Incremental Imports:
We have an option called Incremental imports which can be used to import only the rows which have been changed since previous Import. Sqoop provides 2 types of import-append and lastmodified.
Append
Here we have 2 arguments,’—check-column’ and ‘—last-value’. We will use append mode when new rows are continually added with increasing row id. First we check the row id with ‘—check-column’, sqoop will import the rows when check column has a value greater than last value.
LastModified
Here the timestamp of the rows is checked, rows having the check column timestamp more than of last value timestamp are imported. We will use this method when rows of the table are updated and each update will set the last value to the current timestamp.
Performing an incremental import of new data, after having already imported 4 rows of a table:
First we will insert some value in employee table and will append that in HDFS using incremental import.

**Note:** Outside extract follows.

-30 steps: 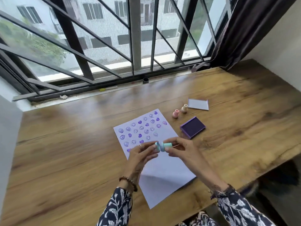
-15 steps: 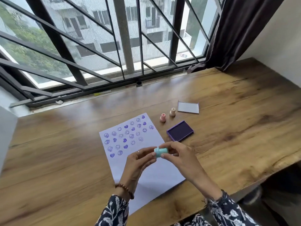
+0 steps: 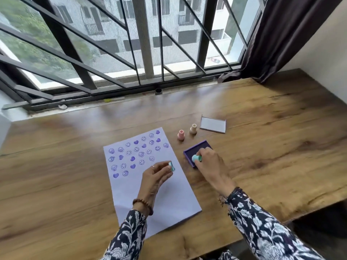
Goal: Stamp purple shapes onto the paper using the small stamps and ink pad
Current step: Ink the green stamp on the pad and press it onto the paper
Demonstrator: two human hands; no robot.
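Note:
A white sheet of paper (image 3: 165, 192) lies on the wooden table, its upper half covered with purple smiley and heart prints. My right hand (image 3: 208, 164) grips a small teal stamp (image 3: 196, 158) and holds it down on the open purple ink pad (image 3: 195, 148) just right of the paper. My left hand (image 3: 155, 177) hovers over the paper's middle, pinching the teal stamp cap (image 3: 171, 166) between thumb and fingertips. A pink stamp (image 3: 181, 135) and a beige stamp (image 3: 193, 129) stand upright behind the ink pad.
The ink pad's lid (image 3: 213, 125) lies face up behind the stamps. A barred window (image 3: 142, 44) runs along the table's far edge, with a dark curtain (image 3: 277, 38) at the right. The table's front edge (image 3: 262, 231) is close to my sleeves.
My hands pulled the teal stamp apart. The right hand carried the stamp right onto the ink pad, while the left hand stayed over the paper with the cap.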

mysql> select * from employee; +------+---------+ | id | name | +------+---------+ | 1 | sai | | 2 | kishore | | 3 | chandu | | 4 | gopal | +------+---------+ 4 rows in set (0.00 sec) mysql> insert into employee values(5,'nanda'); Query OK, 1 row affected (0.05 sec) mysql> select * from employee; +------+---------+ | id | name | +------+---------+ | 1 | sai | | 2 | kishore | | 3 | chandu | | 4 | gopal | | 5 | nanda | +------+---------+ 5 rows in set (0.00 sec)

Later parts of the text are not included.